Nel mirino delle opposizioni finisce anche il nuovo pacchetto sicurezza, approvato in Consiglio dei ministri giovedì scorso e già destinato a una battaglia parlamentare. I testi, infatti, non sarebbero ancora arrivati al Quirinale. Il decreto legge è in attesa della bollinatura della Ragioneria generale dello Stato, chiamata a certificare le coperture finanziarie, mentre deve ancora essere chiuso il percorso del decreto Pnrr approvato la settimana precedente. Il primo dovrebbe approdare alla Camera, il secondo al Senato, ma i tempi si allungano e l’attesa diventa essa stessa terreno di scontro politico.
Come se non bastasse, nelle stesse ore esplode anche una lite interna al fronte della sicurezza, che coinvolge il ministro Crosetto e l’ex capo della Polizia Franco Gabrielli. Crosetto accusa chi «polemizza» in un momento in cui, a suo dire, bisognerebbe «essere compatti nel condannare dei delinquenti violenti e nel difendere la legalità». Il riferimento è diretto a Gabrielli, che in una recente intervista, dopo i fatti di Torino, aveva ricordato che «la divisa va difesa» anche «da chi fa propaganda».
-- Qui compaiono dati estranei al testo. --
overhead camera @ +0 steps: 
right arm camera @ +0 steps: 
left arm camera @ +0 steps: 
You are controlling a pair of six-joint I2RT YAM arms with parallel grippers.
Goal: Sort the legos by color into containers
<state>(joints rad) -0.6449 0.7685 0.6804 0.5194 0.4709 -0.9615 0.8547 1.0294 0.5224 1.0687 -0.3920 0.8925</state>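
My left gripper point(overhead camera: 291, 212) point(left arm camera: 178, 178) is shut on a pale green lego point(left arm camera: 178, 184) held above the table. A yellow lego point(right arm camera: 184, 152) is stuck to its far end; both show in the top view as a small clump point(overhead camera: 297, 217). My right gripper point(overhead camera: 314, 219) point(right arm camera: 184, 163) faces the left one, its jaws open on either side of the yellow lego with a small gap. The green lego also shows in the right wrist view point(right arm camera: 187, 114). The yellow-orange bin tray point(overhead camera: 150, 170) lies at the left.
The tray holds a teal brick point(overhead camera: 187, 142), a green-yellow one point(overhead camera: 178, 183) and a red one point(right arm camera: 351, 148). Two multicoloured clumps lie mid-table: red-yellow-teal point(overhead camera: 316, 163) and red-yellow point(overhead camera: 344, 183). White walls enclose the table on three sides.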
Ll’ex capo della Polizia Franco Gabrielli.
Il ministro della Difesa si dice sorpreso da quelle parole e richiama una circolare del 2017, firmata dallo stesso Gabrielli all’epoca dei fatti di piazza San Carlo, definendola «giustamente durissima». «Perché polemizzare», si chiede Crosetto, «dimenticando la sua stessa cultura politica, che è uguale alla mia?». La replica di Gabrielli non tarda ad arrivare ed è tutt’altro che conciliante. Nessuna polemica, chiarisce, e soprattutto nessuna ricerca di «strapuntini» dopo l’esperienza nel governo Draghi. La sua scelta, spiega, è quella di «fare politica dicendo la mia», perché «quella stagione che ci accomuna mi ha insegnato che la dignità passa dalla capacità di dire le cose in cui si crede e non quelle che conviene dire».
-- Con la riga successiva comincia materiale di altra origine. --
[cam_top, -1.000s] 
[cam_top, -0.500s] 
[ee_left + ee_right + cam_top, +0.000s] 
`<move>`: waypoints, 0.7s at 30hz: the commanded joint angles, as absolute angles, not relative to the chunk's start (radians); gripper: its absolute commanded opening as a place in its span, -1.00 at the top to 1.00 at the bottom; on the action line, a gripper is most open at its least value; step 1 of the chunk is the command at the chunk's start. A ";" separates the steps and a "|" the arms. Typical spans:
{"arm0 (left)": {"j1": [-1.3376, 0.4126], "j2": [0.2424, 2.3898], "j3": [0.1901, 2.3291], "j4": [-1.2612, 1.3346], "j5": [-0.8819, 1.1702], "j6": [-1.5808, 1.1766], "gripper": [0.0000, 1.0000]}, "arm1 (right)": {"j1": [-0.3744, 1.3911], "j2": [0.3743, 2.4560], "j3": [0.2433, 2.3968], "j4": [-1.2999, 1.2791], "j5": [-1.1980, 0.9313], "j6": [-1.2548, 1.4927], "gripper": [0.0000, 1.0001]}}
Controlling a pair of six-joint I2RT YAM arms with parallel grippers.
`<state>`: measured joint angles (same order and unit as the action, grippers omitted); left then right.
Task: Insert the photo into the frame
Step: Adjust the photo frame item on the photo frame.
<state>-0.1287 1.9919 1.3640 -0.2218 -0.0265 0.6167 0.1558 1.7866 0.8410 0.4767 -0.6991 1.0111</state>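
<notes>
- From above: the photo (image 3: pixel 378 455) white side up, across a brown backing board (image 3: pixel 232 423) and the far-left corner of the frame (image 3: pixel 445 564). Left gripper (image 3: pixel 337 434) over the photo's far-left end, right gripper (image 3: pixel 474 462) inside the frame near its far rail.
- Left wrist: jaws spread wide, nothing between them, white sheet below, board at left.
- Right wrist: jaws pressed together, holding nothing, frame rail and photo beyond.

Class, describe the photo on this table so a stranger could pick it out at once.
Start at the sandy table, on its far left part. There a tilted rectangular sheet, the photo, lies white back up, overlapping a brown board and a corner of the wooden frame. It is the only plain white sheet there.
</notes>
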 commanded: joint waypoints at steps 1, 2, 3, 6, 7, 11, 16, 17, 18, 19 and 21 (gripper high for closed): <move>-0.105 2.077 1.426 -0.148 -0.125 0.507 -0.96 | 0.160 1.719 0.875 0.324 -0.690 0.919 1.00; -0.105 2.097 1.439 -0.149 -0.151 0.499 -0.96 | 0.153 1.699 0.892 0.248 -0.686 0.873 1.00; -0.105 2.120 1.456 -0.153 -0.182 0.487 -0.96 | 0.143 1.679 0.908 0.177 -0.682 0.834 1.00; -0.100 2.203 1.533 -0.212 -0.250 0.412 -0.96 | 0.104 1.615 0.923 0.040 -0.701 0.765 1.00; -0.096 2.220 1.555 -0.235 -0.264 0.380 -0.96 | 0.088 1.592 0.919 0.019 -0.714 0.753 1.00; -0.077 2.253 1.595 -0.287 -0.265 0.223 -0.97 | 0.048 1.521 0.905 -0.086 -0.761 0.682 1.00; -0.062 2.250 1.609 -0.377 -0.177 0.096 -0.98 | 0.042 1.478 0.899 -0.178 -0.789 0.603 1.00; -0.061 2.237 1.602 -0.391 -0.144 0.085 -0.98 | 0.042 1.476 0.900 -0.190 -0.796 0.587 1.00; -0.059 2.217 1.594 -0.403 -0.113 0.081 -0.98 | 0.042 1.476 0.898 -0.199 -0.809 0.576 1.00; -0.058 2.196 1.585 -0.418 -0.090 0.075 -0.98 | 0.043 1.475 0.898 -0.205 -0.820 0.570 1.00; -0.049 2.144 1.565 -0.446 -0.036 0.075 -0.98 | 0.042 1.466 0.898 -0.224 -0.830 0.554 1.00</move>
Il risultato è un clima sempre più teso, in cui Giochi, sicurezza e ordine pubblico diventano il terreno di una contrapposizione che va ben oltre i singoli episodi di piazza. Da un lato il governo che rivendica la difesa dell’immagine del Paese e alza il livello dello scontro, dall’altro le opposizioni che parlano di fallimento e chiedono fatti, non parole. Nel mezzo, un decreto sicurezza ancora in bilico e una vetrina internazionale che continua a riflettere, insieme alle medaglie, anche le fragilità di un sistema sotto pressione.